Word for word, set down every line of the entries below from the line with "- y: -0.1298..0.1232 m" to the line with "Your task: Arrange", including both, and no other line.
+---+
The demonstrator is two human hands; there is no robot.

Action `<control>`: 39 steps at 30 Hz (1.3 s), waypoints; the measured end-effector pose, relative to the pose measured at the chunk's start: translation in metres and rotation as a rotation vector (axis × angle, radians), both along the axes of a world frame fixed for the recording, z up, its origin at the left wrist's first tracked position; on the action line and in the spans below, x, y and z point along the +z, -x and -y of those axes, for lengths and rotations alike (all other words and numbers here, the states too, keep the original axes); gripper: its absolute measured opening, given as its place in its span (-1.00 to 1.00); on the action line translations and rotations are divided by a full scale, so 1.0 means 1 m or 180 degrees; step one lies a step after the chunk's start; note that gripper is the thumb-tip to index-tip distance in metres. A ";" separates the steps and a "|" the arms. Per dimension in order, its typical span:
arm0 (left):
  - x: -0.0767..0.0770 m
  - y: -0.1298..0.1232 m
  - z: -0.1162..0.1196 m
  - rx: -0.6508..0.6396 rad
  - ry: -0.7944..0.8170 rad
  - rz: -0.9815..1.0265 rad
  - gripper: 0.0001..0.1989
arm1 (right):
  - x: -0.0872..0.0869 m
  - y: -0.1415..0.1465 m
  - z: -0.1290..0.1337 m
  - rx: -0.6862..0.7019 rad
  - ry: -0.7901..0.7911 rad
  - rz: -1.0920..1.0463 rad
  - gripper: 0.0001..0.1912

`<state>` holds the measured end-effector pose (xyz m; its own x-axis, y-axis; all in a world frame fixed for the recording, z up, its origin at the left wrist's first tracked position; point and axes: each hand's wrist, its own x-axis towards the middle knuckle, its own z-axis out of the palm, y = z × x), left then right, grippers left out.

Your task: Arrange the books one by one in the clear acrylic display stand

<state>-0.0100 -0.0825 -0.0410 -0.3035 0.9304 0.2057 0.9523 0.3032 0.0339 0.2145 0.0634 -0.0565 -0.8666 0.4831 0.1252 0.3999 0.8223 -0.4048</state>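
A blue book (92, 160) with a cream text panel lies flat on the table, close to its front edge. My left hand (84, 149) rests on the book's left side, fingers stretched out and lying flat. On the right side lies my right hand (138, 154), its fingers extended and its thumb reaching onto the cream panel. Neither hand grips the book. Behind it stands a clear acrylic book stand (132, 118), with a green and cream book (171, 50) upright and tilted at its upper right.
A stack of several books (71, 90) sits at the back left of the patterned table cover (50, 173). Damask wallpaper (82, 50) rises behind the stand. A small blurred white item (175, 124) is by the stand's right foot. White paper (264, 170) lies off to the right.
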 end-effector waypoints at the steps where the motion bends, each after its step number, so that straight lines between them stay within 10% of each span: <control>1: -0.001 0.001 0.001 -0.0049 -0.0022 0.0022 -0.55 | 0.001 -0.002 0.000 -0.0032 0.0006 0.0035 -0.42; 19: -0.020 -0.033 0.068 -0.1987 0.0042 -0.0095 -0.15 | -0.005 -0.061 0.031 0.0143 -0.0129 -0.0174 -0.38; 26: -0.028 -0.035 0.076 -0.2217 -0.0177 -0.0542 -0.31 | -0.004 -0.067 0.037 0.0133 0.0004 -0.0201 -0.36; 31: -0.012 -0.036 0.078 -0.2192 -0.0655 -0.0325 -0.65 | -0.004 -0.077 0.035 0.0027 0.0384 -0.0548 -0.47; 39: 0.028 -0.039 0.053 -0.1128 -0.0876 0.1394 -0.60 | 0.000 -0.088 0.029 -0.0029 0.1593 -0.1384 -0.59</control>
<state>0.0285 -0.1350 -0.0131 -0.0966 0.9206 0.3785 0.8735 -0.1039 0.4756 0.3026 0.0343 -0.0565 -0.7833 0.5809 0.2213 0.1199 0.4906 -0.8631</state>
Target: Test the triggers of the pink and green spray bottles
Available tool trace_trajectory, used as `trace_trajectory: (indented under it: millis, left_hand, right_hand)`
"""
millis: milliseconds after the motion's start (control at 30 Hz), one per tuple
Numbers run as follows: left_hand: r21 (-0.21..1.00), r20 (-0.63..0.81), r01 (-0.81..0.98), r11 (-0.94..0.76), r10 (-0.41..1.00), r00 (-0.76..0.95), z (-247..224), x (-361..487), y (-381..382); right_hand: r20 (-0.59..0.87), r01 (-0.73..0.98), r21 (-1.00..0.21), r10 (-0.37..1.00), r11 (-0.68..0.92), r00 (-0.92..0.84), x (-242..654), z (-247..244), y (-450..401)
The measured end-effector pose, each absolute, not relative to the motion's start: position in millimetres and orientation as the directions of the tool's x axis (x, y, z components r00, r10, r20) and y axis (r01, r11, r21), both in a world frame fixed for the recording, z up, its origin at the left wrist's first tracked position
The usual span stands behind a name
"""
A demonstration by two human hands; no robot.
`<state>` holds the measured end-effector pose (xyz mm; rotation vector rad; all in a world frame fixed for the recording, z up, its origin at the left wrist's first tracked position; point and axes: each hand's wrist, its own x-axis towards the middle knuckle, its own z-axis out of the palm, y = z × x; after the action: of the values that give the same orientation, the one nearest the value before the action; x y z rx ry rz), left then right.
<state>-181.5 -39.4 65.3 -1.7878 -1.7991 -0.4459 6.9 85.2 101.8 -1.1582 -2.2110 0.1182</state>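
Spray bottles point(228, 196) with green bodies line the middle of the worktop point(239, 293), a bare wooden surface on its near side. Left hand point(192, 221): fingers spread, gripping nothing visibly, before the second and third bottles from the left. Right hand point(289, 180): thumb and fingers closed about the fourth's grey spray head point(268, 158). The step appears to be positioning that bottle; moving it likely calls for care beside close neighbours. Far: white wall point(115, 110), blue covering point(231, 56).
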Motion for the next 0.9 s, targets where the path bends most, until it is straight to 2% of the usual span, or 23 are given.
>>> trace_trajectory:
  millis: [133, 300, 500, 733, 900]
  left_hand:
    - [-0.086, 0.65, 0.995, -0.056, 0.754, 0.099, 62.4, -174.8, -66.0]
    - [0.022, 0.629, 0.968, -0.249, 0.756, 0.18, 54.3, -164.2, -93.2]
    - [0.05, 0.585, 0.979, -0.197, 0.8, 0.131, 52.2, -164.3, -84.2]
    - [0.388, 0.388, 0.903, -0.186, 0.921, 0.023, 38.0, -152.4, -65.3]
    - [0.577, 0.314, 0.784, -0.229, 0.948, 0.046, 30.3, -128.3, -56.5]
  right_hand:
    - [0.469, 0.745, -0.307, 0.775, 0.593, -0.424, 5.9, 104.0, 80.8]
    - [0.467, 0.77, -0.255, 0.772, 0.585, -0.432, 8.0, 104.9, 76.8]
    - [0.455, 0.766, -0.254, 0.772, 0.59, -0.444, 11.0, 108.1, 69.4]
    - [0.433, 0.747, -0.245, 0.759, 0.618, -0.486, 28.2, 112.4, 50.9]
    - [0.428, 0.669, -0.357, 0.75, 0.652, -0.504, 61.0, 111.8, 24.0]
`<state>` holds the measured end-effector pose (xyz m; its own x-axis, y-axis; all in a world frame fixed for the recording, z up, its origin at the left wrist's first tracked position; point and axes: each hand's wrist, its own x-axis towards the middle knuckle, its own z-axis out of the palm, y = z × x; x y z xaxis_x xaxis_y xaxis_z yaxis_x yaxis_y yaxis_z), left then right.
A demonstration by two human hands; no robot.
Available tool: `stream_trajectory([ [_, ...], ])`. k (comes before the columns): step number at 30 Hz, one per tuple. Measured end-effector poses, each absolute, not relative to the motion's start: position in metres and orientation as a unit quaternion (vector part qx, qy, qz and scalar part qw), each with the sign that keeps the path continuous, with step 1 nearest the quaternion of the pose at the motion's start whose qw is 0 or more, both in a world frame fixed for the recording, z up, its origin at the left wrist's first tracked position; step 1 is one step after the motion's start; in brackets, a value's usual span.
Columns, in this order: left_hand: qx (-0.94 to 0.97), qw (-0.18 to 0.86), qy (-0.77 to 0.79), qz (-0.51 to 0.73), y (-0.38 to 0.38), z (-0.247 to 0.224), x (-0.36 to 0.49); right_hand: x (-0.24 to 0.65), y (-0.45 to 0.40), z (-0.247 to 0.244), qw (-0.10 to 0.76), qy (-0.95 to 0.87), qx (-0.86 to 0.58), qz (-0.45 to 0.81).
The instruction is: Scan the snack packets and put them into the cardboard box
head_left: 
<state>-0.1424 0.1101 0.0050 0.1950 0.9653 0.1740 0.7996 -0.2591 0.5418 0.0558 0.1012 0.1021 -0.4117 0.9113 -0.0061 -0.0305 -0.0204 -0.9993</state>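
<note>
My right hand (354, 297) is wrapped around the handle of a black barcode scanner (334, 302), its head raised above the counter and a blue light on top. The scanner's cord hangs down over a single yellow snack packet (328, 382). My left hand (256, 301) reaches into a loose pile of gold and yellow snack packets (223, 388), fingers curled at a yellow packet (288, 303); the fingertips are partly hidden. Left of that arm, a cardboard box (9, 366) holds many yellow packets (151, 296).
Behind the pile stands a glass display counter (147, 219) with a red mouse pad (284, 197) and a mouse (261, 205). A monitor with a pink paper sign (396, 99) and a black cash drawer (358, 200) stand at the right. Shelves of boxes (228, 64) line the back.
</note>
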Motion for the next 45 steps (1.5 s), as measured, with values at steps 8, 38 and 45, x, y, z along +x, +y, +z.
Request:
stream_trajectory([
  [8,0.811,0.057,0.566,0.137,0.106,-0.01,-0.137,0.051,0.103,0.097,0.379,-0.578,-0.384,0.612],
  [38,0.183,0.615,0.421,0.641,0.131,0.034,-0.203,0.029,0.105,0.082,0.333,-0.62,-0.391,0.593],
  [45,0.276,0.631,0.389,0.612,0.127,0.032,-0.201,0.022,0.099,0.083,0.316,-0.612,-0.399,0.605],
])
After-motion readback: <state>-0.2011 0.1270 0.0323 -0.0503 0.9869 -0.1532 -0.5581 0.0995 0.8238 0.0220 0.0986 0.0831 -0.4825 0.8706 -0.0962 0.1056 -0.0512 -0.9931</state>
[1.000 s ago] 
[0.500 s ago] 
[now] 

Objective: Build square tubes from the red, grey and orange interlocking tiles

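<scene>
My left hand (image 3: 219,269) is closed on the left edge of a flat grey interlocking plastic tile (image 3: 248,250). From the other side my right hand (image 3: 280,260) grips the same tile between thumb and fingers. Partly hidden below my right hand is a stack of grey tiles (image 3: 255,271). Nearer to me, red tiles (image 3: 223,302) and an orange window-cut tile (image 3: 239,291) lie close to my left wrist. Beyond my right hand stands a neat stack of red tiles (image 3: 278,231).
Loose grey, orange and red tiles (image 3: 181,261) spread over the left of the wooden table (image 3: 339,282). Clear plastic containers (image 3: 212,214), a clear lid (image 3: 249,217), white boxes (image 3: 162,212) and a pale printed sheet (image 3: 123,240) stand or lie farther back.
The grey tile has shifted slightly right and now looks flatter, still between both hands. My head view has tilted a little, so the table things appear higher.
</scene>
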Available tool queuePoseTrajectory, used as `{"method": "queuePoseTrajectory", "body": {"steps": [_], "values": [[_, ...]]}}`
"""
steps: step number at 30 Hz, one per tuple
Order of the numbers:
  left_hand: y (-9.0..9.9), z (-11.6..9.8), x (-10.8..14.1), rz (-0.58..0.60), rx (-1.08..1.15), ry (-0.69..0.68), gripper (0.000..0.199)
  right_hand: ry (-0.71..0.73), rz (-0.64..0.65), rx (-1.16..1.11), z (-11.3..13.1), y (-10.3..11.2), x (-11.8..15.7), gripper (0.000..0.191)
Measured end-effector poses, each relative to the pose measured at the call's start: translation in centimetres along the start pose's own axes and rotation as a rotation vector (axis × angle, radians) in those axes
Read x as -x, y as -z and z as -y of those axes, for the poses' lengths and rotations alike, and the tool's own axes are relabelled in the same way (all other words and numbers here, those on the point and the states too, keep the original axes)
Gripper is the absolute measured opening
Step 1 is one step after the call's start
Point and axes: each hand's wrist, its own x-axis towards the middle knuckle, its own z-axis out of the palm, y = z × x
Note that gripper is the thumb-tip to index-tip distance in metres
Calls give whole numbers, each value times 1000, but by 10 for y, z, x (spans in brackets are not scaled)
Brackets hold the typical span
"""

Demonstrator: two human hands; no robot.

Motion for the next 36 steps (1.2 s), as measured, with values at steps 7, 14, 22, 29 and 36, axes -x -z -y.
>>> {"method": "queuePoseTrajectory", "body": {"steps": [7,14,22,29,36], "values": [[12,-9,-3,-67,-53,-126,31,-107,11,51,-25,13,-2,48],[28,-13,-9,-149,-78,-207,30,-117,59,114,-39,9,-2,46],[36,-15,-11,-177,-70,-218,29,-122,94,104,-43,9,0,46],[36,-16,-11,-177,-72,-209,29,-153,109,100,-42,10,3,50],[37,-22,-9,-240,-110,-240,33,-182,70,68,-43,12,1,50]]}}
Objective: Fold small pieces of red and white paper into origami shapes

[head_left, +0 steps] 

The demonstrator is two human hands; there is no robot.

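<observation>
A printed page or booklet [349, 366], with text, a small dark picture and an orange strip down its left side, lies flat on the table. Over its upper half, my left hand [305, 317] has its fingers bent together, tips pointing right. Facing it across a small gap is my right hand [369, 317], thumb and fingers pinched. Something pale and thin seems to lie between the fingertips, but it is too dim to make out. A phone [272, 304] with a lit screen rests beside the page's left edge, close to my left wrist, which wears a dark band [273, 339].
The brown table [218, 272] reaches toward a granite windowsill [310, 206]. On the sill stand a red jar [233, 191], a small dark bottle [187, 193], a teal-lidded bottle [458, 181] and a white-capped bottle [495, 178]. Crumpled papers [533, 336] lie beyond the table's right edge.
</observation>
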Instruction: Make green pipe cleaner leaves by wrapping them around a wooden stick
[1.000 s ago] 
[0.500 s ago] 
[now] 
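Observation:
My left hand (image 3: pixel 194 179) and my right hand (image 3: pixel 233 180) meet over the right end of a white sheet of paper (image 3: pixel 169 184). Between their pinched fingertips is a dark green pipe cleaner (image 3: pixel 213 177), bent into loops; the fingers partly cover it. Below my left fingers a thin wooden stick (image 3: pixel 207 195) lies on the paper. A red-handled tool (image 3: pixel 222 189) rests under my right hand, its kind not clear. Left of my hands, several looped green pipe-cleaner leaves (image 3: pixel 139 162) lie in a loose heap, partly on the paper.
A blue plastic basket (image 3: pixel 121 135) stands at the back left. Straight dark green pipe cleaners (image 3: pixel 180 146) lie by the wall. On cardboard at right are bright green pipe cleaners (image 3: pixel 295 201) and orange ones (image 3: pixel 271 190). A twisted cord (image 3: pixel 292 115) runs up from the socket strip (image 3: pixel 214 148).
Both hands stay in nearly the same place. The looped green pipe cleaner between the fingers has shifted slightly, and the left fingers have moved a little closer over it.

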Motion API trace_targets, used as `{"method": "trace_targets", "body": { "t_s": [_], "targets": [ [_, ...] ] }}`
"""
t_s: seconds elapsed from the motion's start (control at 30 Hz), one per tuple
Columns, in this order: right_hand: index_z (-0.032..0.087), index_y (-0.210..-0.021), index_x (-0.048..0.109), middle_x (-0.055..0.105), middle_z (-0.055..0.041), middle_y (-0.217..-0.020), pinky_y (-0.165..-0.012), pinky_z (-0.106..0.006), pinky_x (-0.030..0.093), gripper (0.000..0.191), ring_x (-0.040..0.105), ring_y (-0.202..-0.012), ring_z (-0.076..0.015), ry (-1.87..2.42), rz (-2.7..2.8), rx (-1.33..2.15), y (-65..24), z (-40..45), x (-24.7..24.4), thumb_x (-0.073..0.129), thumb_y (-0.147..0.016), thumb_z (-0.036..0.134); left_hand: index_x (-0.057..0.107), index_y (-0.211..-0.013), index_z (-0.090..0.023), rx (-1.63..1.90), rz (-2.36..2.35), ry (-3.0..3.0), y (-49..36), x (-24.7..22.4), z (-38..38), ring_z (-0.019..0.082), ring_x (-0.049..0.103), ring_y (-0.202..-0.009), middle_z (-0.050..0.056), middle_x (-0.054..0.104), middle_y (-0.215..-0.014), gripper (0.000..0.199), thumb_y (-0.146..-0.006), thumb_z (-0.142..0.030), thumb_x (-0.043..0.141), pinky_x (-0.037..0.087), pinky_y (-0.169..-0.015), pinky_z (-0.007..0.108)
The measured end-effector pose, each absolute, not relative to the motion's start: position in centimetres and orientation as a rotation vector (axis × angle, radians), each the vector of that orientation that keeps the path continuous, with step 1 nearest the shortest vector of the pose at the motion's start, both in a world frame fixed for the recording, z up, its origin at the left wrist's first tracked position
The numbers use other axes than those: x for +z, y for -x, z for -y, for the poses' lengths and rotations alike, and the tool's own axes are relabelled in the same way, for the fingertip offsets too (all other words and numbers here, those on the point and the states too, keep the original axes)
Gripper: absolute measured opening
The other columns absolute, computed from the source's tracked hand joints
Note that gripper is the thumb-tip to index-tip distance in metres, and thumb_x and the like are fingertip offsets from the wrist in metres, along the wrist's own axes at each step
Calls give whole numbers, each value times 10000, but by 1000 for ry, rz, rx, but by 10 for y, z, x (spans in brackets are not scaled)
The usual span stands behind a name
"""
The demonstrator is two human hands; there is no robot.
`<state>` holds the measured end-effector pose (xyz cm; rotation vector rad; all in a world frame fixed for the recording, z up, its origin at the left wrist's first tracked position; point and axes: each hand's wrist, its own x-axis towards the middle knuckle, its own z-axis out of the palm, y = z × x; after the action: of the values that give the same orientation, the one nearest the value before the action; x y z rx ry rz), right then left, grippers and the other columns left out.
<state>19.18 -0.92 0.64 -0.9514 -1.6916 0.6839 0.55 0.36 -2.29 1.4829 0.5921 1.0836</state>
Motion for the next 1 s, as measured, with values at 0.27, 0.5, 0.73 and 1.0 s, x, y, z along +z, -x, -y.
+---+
Exercise output ->
  - y: -0.1298..0.1232 m
  - z: -0.1162..0.1196 m
  - rx: -0.6508..0.6396 rad
  - ry: -0.7944..0.8170 rad
  - rz: -0.9815..1.0265 rad
  - gripper: 0.0001..0.1989
arm1 (right):
  - x: -0.0872..0.0869 m
  - y: -0.1415..0.1465 m
  - z: -0.1290..0.1337 m
  - rx: -0.6862..0.7019 rad
  - ry: -0.7901..0.7911 rad
  - rz: -1.0920..1.0463 rad
  - gripper: 0.0001..0.1912

`<state>` holds the measured end-effector pose (xyz m; its own x-axis, y-axis; all in a world frame fixed for the recording, z up, its origin at the left wrist's first tracked position; point and axes: each hand's wrist, its own x-axis towards the middle knuckle, its own z-axis out of the palm, y = z × x), left then right, grippers left out.

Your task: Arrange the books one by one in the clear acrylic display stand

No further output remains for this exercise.